Cisco have released a security advisory about multiple crafted IPv6 packets causing a reload. It seems that on a number of IOS versions with IPv6 enabled, a remote attacker can cause the router to reboot by crafting a particular series of IPv6 packets. Those of us who have been updating our IOSes recently for other reasons are in luck, as relatively recent versions of IOS appear to be safe.

This appears at the same time as two other Cisco security announcements. Busy day.

This draft looks at the real (and not so real) benefits of NAT and explains how IPv6 provides for people who depend on these. The table in the introduction is a nice summary of the issues and solutions.

A couple of quick developments on the IETF front.

First is http://www.ietf.org/internet-drafts/draft-yan-ipv6-ra-dns-00.txt - a recent draft specifying how autoconfigured nodes should do dynamic DNS updates. The most interesting thing here is that hosts can explicitly ask the router to do it for them, which should be interesting to get right; the router’ll have to keep a lot of state on large networks. But it’s another piece of the puzzle getting slotted into place.

Second is ftp://ftp.rfc-editor.org/in-notes/rfc3974.txt, an informational RFC on operating dual-stack SMTP servers. The core of the document is a description of the algorithm that should be used when dual-stack SMTP servers send mail. Since adding quad A records to MX records essentially adds an extra “dimension” to the MTA resolution process, I would recommend reading it so you get a better idea of how things work in the new world. In particular, quad A destinations are preferred over A destinations, but only within a set of MX records that have the same preferences. This means that it’s not possible to set up an experimental high-preference quad A MTA which then acts as a hoover for all of your mail, which is good, but also means it’s difficult for non-dual-stack mail servers with a low MX preference to be worked around. (One option is to put an IPv6-only server at an even-lower preference.)
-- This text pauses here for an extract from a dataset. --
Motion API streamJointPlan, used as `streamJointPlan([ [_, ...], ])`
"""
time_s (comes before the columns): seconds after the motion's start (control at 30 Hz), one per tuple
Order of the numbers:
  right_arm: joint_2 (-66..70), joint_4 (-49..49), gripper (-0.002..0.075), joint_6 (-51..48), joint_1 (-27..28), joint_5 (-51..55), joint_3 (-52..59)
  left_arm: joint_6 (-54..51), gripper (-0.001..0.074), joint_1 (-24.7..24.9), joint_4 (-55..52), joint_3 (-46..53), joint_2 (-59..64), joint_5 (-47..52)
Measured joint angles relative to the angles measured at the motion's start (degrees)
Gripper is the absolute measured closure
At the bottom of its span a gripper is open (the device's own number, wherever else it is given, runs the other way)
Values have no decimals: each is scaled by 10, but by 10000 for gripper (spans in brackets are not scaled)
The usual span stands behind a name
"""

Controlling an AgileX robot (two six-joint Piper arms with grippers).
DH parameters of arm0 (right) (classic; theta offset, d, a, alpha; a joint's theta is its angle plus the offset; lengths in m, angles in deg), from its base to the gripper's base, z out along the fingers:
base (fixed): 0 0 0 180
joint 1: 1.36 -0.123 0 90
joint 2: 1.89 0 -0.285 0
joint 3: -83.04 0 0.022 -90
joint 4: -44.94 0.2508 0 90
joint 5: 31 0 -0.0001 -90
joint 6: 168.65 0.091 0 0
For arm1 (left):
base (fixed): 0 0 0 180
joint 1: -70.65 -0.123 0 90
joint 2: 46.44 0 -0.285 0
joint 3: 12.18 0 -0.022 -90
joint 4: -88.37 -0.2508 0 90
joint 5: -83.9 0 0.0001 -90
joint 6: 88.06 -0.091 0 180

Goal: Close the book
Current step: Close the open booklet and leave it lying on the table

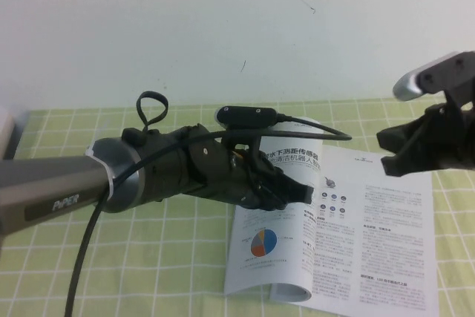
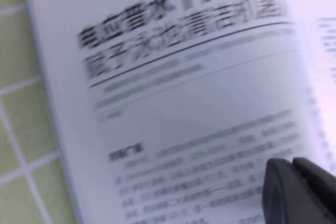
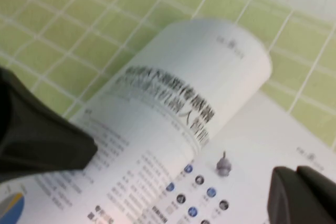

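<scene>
Left gripper (image 1: 293,192) over book (image 1: 371,243), curled page, grip unclear; right gripper (image 1: 401,152) open, empty, above.

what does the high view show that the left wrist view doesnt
Only the high view: the whole open book, its pie chart, the left gripper low over the left page, and the right gripper raised over the book's right edge. Only the left wrist view: the page's body text from close up, too blurred to read. Both: the page's heading and the green checked cloth.
</scene>
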Motion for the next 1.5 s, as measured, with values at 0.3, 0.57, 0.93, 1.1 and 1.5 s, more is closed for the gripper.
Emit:
streamJointPlan([
  [0.3, -29, -148, 729, 126, 13, 109, 11, -88, 739, -61, 17, 0, -9, 44],
  [0.57, 116, -331, 729, 269, 13, 132, 49, -87, 739, -131, 16, 0, -10, 67],
  [0.93, 155, -335, 729, 282, 19, 155, 38, -118, 739, -82, 53, 0, 38, 129],
  [1.1, 155, -335, 729, 280, 19, 155, 38, -202, 739, -17, 142, 0, 38, 137],
  [1.5, 78, -635, 729, 427, 47, 212, 5, -345, 739, 7, 203, -90, -29, 268],
])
Anyway, is it just me, or should we rework and reword the algorithm and the terms high- and low- preference MX, so we don’t have this running ambiguity in our heads about what we mean every time we talk about MX values?

Niall

After getting some feedback, I’ve improved my script that checks for names whose nameservers have problems responding to IPv6 queries. The script can how spot nameservers that return data, but the data is garbled. You can try out the script if you want to check your own name server. (There’s also a script that can check if your forward and reverse records match.)

I tracked down a problem last night where X forwarding doesn’t always work if ssh has to forward from an IPv6 X client to an IPv4 X server. This is with a slightly old sshd, so maybe the problem is fixed with a more recent version. I’ll post more details when I’ve checked out a newer server.